The University of California, Los Angeles (UCLA) student government has come under fire after condemning an event featuring former Israeli hostage Omer Shem Tov, with UCLA Hillel accusing members of being “anti-Jewish," reports JNS.
The Undergraduate Students Association Council issued a letter to the university condemning an April 14 event featuring Shem Tov, which was organized by UCLA Hillel and co-sponsored by the university’s Younes and Soraya Nazarian Center for Israel Studies. The event, held on Yom Hashoah, was titled “505 Days in Captivity: Omer Shem Tov’s Testimony of Resilience."
Shem Tov, 23, was kidnapped by Hamas from the Nova music festival during the October 7, 2023 attacks and held in Gaza for 505 days before being released in February 2025.
“While we affirm the humanity of all people impacted by violence, we reject the selective platforming of narratives that obscure the broader reality of ongoing state violence," the USAC wrote.
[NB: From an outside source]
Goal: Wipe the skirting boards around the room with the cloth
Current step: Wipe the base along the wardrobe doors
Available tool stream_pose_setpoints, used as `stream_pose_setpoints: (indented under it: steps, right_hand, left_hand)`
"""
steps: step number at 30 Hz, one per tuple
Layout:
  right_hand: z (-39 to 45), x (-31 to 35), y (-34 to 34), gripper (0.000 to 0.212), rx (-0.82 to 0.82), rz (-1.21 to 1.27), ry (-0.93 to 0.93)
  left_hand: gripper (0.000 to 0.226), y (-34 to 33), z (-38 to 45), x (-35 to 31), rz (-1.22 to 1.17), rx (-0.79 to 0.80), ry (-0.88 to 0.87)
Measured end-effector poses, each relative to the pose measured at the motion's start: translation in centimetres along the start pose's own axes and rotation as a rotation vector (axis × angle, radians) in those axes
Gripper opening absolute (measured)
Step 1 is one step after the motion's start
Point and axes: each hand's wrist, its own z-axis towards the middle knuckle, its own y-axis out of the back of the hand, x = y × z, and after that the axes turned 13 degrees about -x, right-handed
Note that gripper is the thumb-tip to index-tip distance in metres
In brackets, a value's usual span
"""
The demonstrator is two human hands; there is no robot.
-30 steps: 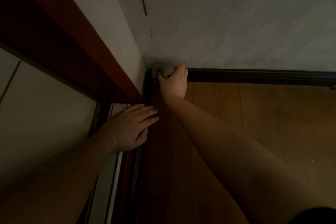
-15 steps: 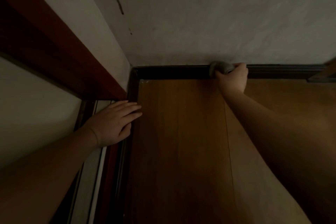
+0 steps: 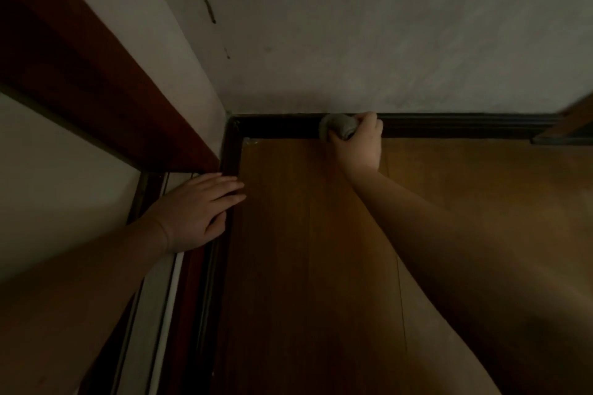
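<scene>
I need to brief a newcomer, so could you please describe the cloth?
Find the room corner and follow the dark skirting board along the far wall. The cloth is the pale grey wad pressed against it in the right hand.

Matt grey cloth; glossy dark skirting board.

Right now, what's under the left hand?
The left hand lies flat, fingers straight, across the dark skirting board and pale door track beside the wooden floor. The strip directly beneath the palm is covered.
</scene>
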Motion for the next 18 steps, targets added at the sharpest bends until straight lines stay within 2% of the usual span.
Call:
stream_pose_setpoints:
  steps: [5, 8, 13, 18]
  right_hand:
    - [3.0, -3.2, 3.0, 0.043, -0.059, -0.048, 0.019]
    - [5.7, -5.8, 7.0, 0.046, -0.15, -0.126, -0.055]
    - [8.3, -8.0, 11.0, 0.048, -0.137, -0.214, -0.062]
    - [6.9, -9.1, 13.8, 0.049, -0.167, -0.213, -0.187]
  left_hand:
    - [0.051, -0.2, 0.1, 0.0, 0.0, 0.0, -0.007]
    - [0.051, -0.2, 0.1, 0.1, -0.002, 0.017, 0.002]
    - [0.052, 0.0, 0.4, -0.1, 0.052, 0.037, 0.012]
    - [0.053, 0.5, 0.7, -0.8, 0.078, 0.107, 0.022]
It also said that presenting Shem Tov’s testimony without wider political context “serves to legitimize and normalize these ongoing atrocities."
UCLA Hillel sharply criticized the student council’s statement in remarks to JNS.
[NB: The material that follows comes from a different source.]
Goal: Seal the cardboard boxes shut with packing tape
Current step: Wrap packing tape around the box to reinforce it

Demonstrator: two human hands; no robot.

The campus Hillel said the council members have “once again shown they are anti-dialogue, anti-learning, anti-truth, anti-student and anti-Jewish in condemning our beautiful event last week with Omer Shem Tov, a young man kidnapped from a music festival and held, tortured and treated inhumanely as a hostage and human slave by Hamas in Gaza for over 500 days."
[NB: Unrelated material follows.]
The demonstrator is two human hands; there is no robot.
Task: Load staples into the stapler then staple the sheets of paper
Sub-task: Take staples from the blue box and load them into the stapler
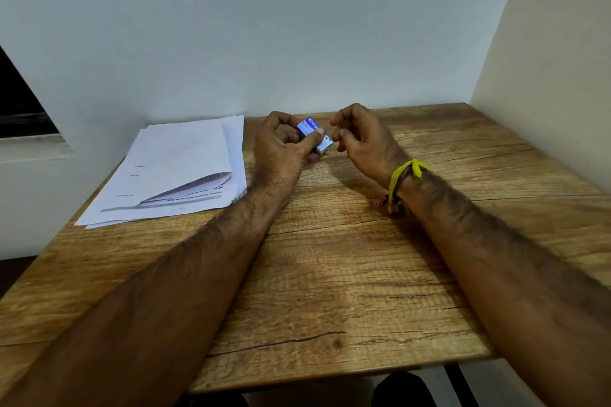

It added, “Omer’s story rang loudly and proudly on campus last week, as the world was observing Yom Hashoah - when we remind ourselves and our allies to never forget the six million Jews murdered in the Holocaust," and continued, “How appropriate, then, that Omer was here to help remind UCLA of humanity in times of darkness."
A UCLA spokesman told JNS that the university “will review the process by which this letter was issued."
“The condemnation of such a peaceful event to share a story of resilience in the face of extreme suffering is antithetical to the values of our Bruin community," the spokesman said.
UCLA is one of many US colleges and universities to have been in the headlines over an increase in incidents of antisemitism on campuses since October 7, 2023.
At least 25 people were arrested at UCLA in June of 2024, after setting up multiple pro-Palestinian Arab encampments on campus that police said were unlawful.
A day earlier, a Chabad Lubavitch rabbi at UCLA was assaulted by anti-Israel activists who called their victim a "Zionist pedophile rabbi," and told him to "go back to Poland."
In February of this year, the Trump administration filed a lawsuit against UCLA, accusing it of turning a "blind eye" to antisemitism during student protests against Israel on its campus.